* _SUPPLIED RECORDS_:
+++++
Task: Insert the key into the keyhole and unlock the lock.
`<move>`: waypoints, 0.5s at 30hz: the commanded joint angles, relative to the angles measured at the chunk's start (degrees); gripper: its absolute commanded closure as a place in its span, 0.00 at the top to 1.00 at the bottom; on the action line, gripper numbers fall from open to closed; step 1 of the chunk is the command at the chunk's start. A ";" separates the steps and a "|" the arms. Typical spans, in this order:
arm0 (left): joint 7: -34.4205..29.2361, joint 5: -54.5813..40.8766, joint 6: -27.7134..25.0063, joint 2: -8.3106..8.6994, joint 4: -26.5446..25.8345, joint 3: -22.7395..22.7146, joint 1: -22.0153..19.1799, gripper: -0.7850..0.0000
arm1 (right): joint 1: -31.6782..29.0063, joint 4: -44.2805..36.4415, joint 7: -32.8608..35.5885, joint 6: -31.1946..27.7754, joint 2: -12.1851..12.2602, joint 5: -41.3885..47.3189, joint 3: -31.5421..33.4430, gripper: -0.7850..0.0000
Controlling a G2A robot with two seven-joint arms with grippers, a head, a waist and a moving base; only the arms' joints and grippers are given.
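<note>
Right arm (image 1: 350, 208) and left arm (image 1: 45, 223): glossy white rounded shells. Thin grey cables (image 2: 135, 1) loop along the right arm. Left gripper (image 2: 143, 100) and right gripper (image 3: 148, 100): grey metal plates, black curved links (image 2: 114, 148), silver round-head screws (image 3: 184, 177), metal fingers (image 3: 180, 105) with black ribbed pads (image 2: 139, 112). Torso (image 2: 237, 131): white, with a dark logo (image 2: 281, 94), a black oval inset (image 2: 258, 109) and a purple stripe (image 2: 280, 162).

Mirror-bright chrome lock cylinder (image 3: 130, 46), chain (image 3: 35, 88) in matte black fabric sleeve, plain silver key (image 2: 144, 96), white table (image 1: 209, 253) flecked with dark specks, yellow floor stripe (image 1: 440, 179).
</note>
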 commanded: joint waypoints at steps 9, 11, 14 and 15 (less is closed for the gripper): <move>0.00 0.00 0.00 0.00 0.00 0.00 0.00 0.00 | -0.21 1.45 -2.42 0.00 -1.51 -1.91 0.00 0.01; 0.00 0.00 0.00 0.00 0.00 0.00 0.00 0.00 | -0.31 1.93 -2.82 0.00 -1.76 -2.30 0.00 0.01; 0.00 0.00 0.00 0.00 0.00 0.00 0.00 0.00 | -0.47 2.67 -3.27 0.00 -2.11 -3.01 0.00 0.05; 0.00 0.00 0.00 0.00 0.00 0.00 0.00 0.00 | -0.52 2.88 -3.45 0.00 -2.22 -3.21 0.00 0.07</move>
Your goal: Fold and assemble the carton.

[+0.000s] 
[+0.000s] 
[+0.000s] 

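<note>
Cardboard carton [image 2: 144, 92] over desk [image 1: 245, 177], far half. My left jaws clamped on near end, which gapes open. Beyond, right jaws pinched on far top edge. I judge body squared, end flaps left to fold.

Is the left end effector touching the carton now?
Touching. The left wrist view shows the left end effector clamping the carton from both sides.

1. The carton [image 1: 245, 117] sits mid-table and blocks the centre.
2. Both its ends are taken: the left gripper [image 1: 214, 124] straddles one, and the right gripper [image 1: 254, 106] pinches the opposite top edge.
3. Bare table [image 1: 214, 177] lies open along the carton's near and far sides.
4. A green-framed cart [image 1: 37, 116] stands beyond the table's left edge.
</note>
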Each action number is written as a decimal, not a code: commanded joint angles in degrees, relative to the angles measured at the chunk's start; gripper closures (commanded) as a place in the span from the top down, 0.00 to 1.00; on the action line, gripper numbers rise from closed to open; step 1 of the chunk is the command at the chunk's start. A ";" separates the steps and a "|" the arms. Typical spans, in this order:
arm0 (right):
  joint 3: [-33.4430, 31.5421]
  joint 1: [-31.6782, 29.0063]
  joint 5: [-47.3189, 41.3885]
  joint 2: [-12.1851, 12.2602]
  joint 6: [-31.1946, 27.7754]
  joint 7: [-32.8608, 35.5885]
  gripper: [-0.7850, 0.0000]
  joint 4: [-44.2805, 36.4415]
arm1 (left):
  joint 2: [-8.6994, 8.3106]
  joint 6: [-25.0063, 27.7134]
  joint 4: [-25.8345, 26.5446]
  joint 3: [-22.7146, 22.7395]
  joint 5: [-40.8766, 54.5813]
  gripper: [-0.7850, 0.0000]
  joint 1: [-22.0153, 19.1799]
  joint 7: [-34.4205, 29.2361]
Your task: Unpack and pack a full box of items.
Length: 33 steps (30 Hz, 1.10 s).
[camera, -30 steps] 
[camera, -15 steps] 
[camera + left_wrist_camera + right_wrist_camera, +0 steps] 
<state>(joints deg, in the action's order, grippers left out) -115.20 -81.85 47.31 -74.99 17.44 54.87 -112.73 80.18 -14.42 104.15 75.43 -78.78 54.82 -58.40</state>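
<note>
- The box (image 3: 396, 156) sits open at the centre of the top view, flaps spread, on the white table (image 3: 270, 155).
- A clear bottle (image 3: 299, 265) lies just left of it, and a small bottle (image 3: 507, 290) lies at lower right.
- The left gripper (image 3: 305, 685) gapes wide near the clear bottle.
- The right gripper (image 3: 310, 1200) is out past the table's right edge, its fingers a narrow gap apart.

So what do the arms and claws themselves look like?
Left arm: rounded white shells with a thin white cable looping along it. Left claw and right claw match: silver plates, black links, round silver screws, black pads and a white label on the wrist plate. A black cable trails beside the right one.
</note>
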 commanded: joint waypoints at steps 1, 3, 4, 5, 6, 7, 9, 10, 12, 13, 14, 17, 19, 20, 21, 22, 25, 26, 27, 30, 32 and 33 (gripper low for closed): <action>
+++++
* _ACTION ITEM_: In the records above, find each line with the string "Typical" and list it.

* _THE COMPLETED TASK_:
`<move>`: waypoints, 0.5s at 30hz: the commanded joint angles, relative to the angles measured at the chunk's start (degrees); gripper: its absolute commanded closure as a place in its span, 0.00 at the top to 1.00 at the bottom; on the action line, gripper numbers fall from open to closed; step 1 of the chunk is the command at the chunk's start. A ";" separates the steps and a "|" the arms. Typical spans, in this order:
Each action number is written as a decimal, not a code: commanded joint angles in degrees, relative to the angles measured at the chunk's start; gripper closures (commanded) as a place in the span from the top down, 0.00 to 1.00; on the action line, gripper numbers rise from closed to open; step 1 of the chunk is the command at the chunk's start. A ";" separates the steps and a "|" the arms. Typical spans, in this order:

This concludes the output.